*Given data*.
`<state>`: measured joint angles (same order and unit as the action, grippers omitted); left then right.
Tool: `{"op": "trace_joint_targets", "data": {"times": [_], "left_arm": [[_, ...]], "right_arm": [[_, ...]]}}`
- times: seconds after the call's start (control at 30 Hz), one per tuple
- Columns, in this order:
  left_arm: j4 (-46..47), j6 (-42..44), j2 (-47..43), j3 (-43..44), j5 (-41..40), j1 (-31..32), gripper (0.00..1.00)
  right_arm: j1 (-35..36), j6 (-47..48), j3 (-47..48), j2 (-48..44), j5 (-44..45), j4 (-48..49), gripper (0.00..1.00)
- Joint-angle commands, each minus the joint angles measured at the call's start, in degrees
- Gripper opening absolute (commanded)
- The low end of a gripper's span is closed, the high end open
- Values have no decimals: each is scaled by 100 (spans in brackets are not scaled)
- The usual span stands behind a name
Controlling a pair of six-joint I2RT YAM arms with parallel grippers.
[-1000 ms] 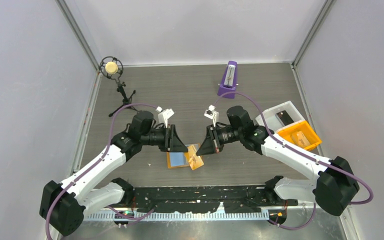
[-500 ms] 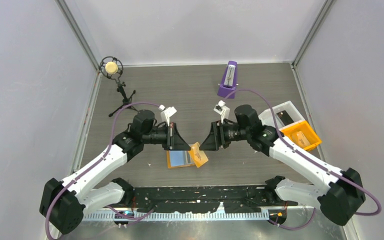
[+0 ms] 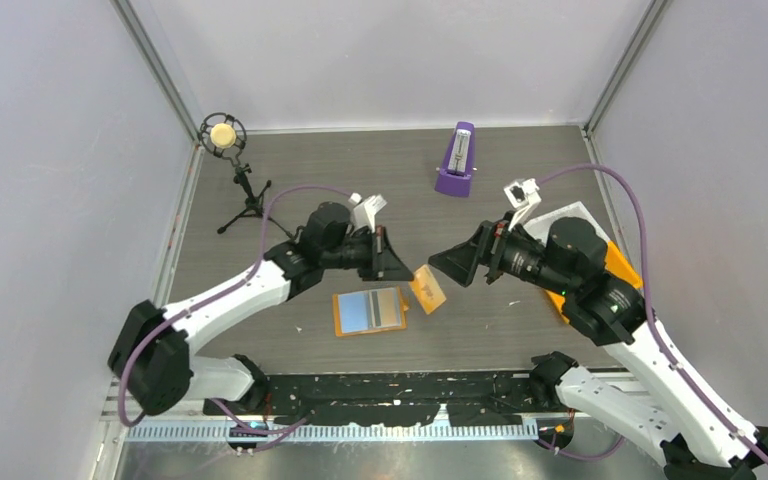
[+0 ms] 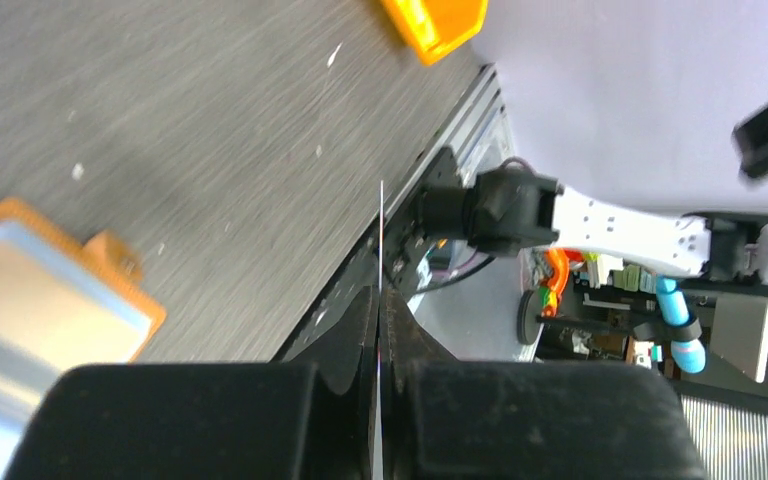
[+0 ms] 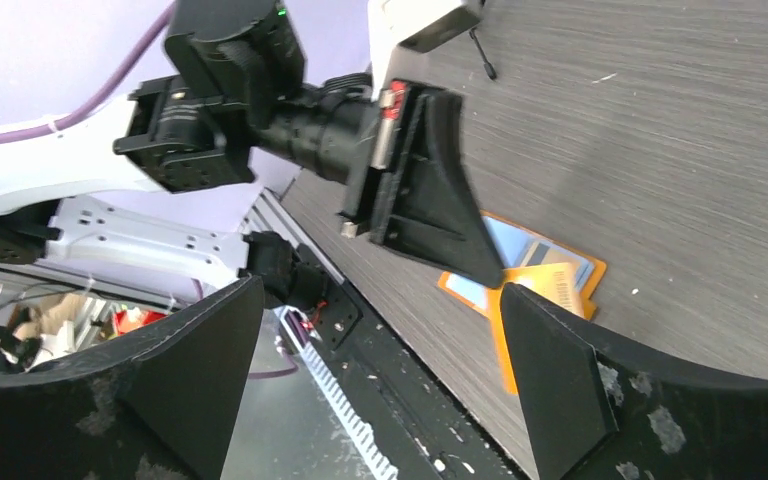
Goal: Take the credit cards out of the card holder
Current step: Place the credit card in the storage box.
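The orange card holder (image 3: 344, 322) lies open and flat on the table, with a light blue card (image 3: 359, 310) and a grey-striped card (image 3: 391, 307) in its pockets. My left gripper (image 3: 406, 274) is shut on a thin orange card (image 3: 428, 290), held in the air just right of the holder. In the left wrist view that card (image 4: 381, 235) shows edge-on between the closed left gripper (image 4: 380, 296). My right gripper (image 3: 448, 264) hangs open and holds nothing, a little to the right of the card. The right wrist view shows the right gripper (image 5: 380, 290) wide apart, facing the orange card (image 5: 545, 300).
A purple metronome (image 3: 456, 160) stands at the back centre. A microphone on a small tripod (image 3: 226, 138) stands at the back left. A white bin (image 3: 572, 217) and an orange bin (image 3: 618, 262) sit at the right, partly behind my right arm.
My right gripper opened, let go of the orange card and drew back to the right. My left gripper shut on the card and carried it up and right, off the holder.
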<state>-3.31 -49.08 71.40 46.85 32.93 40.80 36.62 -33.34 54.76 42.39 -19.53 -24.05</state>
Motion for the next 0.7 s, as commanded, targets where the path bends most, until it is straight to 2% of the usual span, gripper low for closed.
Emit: {"op": "trace_joint_targets", "data": {"times": [0.0,0.3,0.67], "left_arm": [[932,-229,826,911,-408,325,0],[1455,-459,2970,2991,-853,960,0],[2219,-1154,5290,5389,-1276,1491,0]], "right_arm": [[9,-514,120,-375,251,253,96],[73,-961,-74,-866,226,458,95],[73,-805,138,-1399,560,-303,95]]}}
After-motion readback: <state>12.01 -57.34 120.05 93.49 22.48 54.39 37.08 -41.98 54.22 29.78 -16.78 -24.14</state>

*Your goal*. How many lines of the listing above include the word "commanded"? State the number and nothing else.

*Response box*. 2